## Given data
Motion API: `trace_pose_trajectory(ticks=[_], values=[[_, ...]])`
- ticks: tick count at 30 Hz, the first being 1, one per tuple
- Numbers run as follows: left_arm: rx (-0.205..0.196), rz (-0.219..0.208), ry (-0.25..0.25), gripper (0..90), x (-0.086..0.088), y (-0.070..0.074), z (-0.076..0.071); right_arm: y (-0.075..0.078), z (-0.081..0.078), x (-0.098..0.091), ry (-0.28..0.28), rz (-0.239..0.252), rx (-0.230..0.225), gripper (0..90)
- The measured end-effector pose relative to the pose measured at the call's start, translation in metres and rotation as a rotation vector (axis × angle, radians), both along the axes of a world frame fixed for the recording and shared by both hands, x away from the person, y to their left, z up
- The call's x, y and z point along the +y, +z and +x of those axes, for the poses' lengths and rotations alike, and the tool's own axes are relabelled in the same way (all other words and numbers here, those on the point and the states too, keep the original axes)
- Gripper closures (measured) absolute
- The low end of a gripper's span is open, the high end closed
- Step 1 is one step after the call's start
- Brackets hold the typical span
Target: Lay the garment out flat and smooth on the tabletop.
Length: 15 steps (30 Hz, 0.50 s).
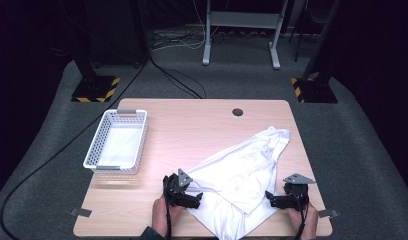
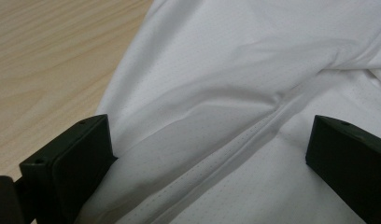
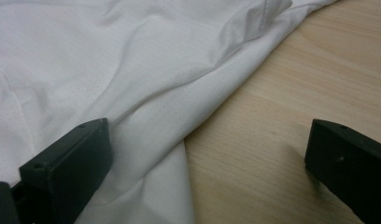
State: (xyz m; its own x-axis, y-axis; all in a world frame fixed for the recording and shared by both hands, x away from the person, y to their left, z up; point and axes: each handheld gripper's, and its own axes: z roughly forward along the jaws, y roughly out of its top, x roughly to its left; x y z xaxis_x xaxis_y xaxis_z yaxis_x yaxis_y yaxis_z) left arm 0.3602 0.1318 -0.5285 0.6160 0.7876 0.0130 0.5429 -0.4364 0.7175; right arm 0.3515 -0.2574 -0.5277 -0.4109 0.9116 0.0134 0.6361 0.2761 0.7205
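Right now both grippers stand wide open at a white garment: cloth spans the left gripper's jaws, while its edge lies by the right gripper's left jaw. Likely regrasping to fold; next, both jaws close on fabric.

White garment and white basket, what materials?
White garment: looks like thin synthetic mesh knit, matte; tiny pinhole dots, stitched seam, soft folds. White rectangular basket: seemingly moulded plastic, semi-gloss; rigid slotted walls. Neither is certain from looks alone.
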Motion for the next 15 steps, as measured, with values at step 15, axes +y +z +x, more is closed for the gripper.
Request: trace_pose_trajectory(ticks=[15], values=[[-0.063, -0.026, -0.036, 3.2, -0.016, 0.022, -0.010, 0.000, 0.006, -0.021, -0.005, 0.009, 0.002, 0.0]])
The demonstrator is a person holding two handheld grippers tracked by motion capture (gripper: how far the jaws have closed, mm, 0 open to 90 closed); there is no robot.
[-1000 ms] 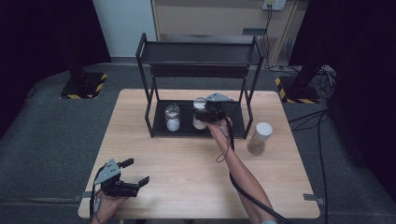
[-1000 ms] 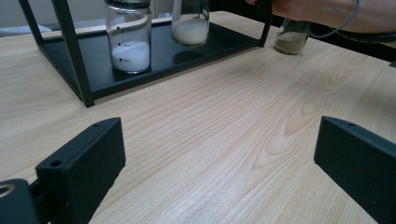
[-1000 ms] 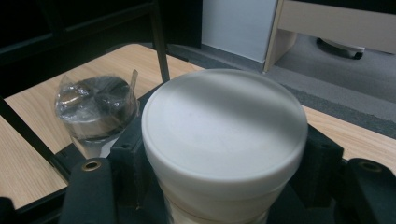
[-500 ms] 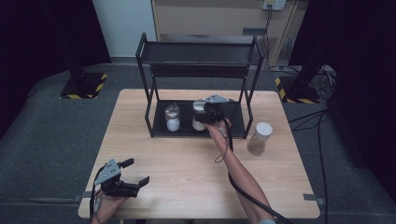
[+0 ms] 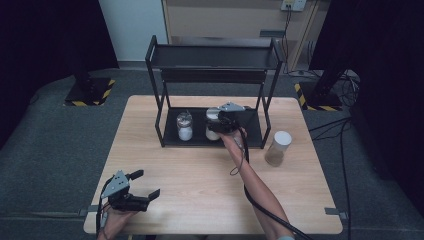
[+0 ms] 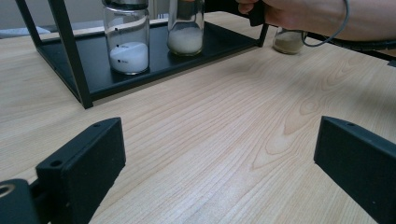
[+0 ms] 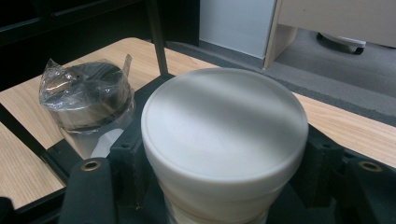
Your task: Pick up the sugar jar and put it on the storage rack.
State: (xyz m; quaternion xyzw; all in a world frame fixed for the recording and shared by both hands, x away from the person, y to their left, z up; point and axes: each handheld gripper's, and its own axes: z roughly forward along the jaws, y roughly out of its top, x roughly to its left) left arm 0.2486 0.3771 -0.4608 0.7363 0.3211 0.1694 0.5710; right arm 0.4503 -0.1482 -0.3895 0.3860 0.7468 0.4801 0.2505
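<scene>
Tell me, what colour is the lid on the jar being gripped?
White lid, clearest in the right gripper view.

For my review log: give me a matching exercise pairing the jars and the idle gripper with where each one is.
Things:
1. white-lidded jar
2. plastic-wrapped jar
3. brown-filled jar
4. left gripper

Places or states:
A. open, low over the table's near left corner
B. standing on the table, right of the rack
C. clamped in the right gripper on the rack's bottom shelf
D. standing free on the bottom shelf

Pairs: 1-C, 2-D, 3-B, 4-A
</scene>
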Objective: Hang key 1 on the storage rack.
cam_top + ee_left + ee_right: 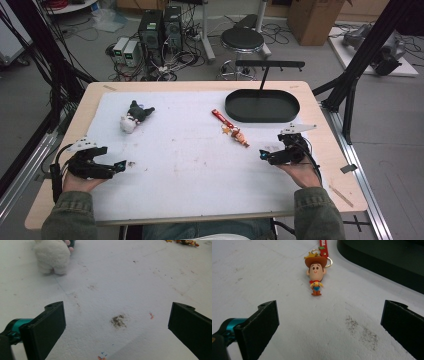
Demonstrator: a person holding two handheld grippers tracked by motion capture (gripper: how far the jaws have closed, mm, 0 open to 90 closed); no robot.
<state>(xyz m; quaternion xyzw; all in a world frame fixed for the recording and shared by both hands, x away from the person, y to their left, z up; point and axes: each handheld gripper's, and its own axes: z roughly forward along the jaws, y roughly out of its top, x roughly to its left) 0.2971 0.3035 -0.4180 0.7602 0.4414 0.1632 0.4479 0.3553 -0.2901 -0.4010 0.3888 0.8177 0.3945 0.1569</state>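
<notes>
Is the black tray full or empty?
Empty: the black tray shows only its bare floor; the cowboy keychain lies outside it on the white mat.

The high view looks forward and down over the whole table [320, 165]. Each gripper view sits low, close to the mat; the right one faces the cowboy keychain [315, 271] just before the black tray [382, 262], both also visible from above.

So on my desk [320, 165] the white foam mat [190, 170] covers most of the top. The small white-and-dark plush toy [134, 116] sits far left. The cowboy figure keychain with red strap [233, 129] lies right of centre, just in front of the black oval tray [262, 105] at the far right.
</notes>
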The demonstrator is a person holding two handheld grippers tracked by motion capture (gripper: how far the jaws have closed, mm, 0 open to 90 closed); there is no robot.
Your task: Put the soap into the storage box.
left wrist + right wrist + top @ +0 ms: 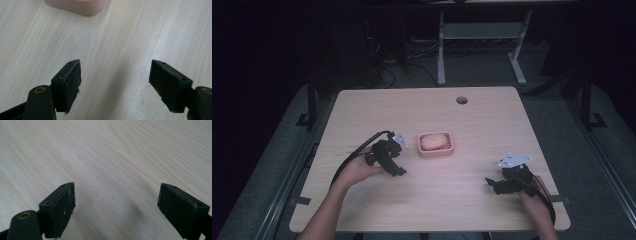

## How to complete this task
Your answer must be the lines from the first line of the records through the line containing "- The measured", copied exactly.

## Task response
Motion API: `trace_pose_trajectory(ticks=[_], values=[[_, ...]])`
- ticks: tick count at 30 Hz, the first being 1, one per tuple
- Numbers run as follows: left_arm: rx (-0.205..0.196), rz (-0.219..0.208), ry (-0.25..0.25), gripper (0..90), x (-0.086..0.088), y (-0.070..0.074), z (-0.076..0.071); right_arm: y (-0.075..0.078), z (-0.081..0.078), x (-0.098..0.091), ry (-0.28..0.28), rz (-0.239..0.252), rx (-0.230..0.225), gripper (0..90)
- The measured end-effector pose relative to the pose measured at the call's start, translation in metres and rotation as a rotation vector (axis × angle, radians), both along the axes of a world frame fixed for the recording and shared by both hands, x away from the person, y to their left, z up

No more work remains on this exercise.